[TASK TO CARRY OUT]:
Return every line of the data that contains the string "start".

[INFORMATION SUPPLIED]:
*** Begin section ***
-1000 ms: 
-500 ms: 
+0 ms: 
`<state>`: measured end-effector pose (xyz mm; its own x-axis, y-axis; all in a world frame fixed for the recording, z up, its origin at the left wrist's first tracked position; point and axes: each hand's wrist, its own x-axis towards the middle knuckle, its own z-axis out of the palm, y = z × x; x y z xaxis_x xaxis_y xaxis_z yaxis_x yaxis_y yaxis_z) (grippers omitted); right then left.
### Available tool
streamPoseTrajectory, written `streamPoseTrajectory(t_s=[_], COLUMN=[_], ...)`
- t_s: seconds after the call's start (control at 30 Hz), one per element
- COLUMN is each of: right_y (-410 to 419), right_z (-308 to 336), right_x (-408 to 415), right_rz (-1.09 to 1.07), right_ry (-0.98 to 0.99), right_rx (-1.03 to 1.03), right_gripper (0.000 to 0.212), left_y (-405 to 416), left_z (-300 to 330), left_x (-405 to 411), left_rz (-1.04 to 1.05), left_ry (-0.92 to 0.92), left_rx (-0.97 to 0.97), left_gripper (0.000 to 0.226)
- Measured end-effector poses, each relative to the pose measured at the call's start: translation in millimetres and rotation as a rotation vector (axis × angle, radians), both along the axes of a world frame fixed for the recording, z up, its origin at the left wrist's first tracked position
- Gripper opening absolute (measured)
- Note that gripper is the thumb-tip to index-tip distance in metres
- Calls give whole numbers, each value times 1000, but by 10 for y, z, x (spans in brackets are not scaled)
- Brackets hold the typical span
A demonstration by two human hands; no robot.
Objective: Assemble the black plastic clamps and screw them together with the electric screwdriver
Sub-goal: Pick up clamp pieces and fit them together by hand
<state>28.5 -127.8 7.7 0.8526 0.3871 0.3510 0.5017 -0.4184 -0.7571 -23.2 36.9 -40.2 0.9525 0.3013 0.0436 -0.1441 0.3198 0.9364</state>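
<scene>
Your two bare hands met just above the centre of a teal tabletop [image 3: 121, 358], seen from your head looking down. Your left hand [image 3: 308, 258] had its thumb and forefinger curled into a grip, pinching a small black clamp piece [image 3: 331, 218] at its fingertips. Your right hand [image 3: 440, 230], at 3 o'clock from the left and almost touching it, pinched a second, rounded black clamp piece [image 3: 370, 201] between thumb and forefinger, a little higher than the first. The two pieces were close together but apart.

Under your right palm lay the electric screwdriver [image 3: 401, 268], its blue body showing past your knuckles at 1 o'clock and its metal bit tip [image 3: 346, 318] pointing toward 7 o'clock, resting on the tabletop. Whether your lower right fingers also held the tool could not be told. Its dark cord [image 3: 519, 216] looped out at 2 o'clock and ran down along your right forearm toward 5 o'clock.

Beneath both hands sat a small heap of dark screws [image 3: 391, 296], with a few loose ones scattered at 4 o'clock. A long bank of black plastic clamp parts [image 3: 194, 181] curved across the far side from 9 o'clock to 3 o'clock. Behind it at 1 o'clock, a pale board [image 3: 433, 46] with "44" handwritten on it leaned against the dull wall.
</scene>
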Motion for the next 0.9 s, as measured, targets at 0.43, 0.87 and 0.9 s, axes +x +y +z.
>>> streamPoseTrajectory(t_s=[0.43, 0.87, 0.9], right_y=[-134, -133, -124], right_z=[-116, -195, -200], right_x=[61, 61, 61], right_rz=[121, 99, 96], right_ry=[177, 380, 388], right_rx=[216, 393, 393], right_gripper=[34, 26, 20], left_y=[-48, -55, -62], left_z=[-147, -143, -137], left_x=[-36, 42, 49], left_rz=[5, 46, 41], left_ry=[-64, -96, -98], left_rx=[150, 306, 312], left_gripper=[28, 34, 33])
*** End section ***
[RESPONSE]:
- t_s: seconds after the call's start (control at 30 Hz), one per element
- Measured end-effector poses, each relative to the pose measured at the call's start: translation in millimetres and rotation as a rotation vector (axis × angle, radians), both along the axes of a world frame fixed for the recording, z up, its origin at the left wrist's first tracked position

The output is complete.